-------- Data provided
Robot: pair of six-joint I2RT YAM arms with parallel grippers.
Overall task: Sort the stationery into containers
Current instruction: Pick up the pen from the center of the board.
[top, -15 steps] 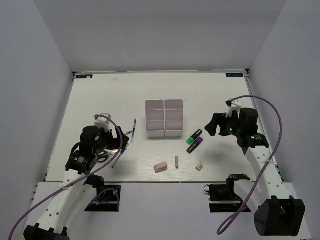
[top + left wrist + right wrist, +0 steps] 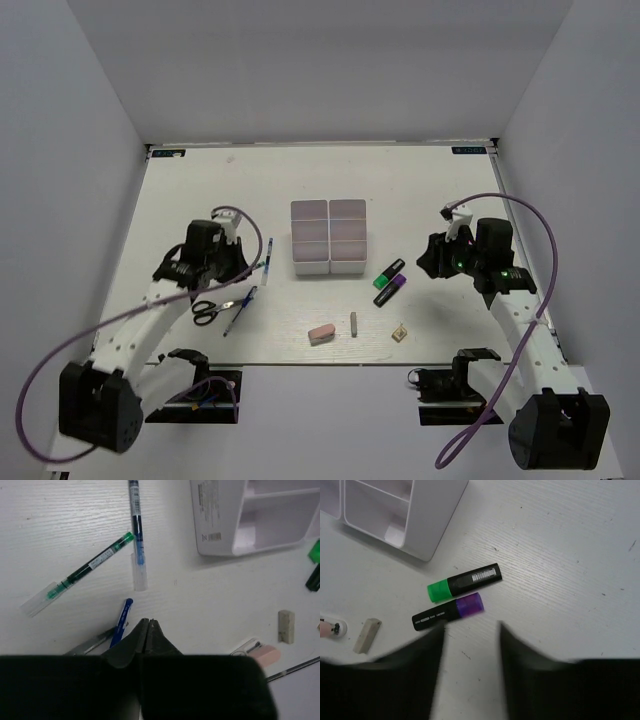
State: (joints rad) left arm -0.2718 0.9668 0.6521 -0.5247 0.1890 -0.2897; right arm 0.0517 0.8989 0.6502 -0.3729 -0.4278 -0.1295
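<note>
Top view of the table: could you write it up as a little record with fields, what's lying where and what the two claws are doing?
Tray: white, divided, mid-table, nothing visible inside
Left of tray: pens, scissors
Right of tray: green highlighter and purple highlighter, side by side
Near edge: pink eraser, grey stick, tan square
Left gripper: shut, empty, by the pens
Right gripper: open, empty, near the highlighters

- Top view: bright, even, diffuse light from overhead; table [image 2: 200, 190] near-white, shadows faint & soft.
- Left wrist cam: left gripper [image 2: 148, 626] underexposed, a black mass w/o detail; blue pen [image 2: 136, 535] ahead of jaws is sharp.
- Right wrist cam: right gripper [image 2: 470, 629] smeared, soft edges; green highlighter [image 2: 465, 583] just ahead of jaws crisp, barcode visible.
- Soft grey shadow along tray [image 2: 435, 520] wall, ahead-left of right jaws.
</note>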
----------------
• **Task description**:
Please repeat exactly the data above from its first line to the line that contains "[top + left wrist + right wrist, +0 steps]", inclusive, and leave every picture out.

• **Written response**:
Robot: pair of six-joint I2RT YAM arms with parallel grippers.
Overall task: Sort the stationery into containers
Current instruction: Pick up the pen from the center of the board.
[top, -15 steps] 
[top + left wrist + right wrist, +0 steps] 

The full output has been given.